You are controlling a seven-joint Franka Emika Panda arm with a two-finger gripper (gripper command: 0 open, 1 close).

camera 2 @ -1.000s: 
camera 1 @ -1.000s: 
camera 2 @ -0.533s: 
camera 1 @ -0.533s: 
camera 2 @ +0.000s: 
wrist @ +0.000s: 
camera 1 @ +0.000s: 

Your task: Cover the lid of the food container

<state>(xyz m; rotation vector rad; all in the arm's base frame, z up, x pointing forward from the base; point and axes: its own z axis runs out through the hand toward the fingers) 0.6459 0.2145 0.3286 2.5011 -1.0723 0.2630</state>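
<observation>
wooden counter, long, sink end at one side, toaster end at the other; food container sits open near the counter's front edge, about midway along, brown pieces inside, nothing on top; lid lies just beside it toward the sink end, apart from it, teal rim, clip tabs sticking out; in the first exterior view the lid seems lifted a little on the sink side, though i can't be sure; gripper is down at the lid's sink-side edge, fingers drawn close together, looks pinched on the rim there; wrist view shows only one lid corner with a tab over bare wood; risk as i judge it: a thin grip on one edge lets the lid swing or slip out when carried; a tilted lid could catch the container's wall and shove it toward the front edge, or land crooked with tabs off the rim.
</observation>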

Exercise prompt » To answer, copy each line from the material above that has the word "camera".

Answer for the task »
camera 2 @ -1.000s: 
camera 1 @ -1.000s: 
camera 2 @ -0.533s: 
camera 1 @ -0.533s: 
camera 2 @ +0.000s: 
camera 1 @ +0.000s: 

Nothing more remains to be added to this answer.